Copy out each line of the data that holds the string "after".
--- EXERCISE INPUT Enclosed Below ---
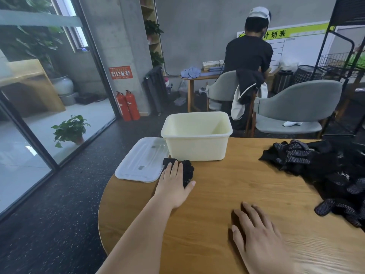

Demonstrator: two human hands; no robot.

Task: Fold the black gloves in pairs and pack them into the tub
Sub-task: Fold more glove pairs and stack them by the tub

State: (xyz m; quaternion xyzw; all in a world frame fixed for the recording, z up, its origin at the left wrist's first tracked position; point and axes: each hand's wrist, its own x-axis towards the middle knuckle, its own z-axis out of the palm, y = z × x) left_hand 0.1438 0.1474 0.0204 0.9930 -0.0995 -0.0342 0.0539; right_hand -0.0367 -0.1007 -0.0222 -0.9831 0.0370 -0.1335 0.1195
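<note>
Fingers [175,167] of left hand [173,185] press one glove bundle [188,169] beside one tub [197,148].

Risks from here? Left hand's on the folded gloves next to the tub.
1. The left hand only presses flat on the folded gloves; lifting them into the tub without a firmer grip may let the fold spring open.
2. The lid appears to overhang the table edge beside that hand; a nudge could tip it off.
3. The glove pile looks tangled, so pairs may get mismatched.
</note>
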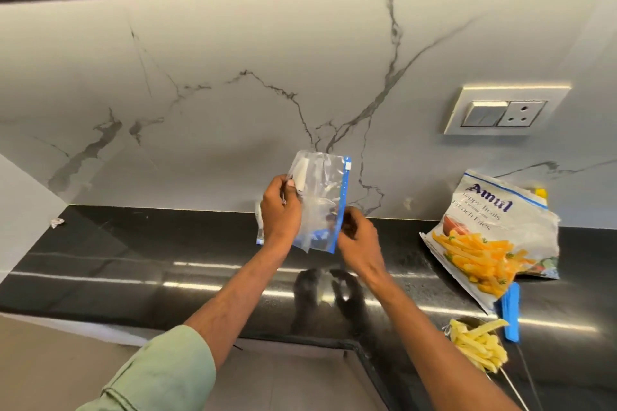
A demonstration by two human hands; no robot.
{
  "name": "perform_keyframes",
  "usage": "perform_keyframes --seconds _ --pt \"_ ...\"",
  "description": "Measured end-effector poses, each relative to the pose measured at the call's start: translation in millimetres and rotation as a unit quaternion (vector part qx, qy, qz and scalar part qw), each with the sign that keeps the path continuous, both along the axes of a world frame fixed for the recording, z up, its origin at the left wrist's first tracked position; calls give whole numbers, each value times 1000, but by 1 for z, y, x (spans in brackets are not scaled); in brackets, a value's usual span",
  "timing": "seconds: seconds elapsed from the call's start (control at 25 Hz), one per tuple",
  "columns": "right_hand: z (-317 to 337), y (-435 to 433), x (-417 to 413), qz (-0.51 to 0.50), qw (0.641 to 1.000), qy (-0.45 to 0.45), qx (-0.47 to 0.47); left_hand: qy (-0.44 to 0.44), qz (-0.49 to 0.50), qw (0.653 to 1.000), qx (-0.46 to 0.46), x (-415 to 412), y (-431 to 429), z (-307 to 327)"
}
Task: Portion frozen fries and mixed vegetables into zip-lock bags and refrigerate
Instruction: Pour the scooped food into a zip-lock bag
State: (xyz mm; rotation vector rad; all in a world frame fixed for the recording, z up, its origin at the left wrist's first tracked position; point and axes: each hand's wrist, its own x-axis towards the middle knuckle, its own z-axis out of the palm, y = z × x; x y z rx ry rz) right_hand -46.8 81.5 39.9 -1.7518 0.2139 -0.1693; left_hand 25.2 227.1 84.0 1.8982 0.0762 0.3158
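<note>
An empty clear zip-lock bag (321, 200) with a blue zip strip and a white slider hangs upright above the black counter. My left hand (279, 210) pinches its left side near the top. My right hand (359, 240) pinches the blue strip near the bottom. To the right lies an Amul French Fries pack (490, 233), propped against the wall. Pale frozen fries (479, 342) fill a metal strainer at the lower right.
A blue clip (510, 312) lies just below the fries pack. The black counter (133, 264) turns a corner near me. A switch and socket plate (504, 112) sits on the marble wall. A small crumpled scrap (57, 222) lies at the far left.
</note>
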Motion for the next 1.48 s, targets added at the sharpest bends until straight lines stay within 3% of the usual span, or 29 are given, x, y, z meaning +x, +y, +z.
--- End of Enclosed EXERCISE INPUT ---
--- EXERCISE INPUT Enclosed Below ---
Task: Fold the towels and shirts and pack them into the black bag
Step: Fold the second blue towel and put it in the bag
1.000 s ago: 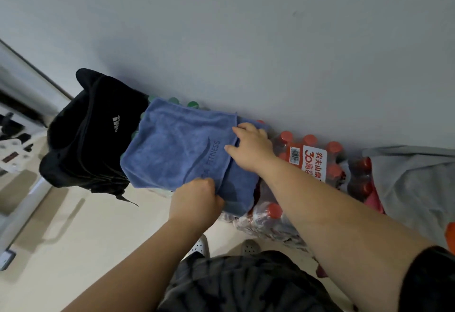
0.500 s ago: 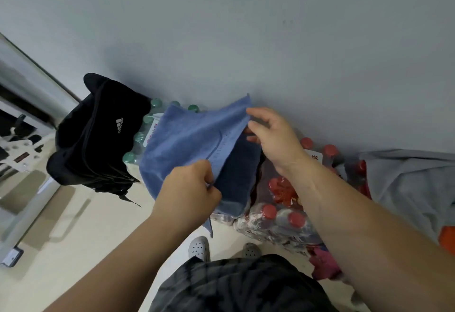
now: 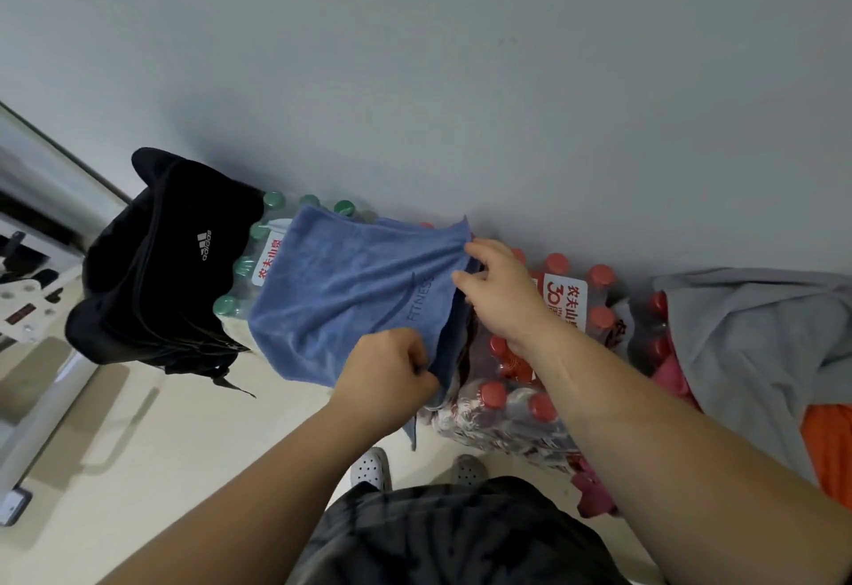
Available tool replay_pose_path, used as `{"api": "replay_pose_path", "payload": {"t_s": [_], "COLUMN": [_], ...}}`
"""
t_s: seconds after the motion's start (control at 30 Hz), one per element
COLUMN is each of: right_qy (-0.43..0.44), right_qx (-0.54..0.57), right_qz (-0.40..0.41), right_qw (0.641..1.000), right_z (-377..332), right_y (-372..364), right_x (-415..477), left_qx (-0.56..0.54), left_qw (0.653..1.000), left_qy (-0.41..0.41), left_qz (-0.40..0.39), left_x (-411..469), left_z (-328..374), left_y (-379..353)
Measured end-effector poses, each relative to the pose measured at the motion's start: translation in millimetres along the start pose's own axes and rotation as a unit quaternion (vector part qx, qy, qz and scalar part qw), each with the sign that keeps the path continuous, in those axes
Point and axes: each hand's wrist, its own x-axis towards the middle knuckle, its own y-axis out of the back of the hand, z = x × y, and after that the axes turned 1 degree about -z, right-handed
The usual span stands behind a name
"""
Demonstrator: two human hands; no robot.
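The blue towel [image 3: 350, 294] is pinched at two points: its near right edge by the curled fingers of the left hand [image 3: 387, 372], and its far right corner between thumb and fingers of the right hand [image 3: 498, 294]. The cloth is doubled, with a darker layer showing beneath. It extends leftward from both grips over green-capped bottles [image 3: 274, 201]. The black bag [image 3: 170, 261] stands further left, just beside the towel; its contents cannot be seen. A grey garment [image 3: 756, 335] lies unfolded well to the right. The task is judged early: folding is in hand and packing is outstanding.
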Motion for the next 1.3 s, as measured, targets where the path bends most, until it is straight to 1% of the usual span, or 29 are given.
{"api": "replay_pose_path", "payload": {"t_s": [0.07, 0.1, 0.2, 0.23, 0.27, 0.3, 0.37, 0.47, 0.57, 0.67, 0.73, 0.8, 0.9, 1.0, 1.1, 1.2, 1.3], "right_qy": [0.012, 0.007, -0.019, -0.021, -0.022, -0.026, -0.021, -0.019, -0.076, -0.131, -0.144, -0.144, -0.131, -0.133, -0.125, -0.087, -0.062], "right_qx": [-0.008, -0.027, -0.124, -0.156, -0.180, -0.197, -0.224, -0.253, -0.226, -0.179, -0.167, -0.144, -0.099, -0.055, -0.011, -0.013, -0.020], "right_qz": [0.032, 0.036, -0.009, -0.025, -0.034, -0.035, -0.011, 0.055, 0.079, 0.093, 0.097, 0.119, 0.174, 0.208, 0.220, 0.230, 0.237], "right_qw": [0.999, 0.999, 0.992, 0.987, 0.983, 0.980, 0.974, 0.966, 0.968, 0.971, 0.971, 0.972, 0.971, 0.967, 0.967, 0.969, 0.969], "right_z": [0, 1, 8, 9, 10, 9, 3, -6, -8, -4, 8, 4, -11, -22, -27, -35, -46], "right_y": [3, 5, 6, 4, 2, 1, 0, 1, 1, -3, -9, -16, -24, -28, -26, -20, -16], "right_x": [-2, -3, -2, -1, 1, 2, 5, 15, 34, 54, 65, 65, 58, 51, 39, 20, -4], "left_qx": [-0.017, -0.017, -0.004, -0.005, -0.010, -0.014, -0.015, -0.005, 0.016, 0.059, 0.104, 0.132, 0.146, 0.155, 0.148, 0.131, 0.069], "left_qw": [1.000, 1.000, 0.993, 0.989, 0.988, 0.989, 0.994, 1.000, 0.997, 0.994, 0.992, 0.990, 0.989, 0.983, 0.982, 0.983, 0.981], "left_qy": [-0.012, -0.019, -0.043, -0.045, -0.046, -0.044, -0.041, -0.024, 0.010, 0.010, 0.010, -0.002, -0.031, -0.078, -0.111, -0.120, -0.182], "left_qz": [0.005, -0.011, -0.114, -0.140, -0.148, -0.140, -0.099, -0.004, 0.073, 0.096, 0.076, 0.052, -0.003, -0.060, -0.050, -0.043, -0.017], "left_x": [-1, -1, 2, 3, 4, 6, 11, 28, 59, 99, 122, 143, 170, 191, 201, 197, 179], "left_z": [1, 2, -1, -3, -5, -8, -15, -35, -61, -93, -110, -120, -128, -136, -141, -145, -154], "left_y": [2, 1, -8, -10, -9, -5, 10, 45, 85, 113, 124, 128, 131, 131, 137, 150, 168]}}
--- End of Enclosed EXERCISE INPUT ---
- WRITTEN SOLUTION
t_s: seconds after the motion's start (control at 30 Hz), one per element
Point and axes: each hand's wrist, its own x-axis towards the middle knuckle, its own y-axis out of the back of the hand, z = x × y, and after that the axes turned 1 degree about -z, right-handed

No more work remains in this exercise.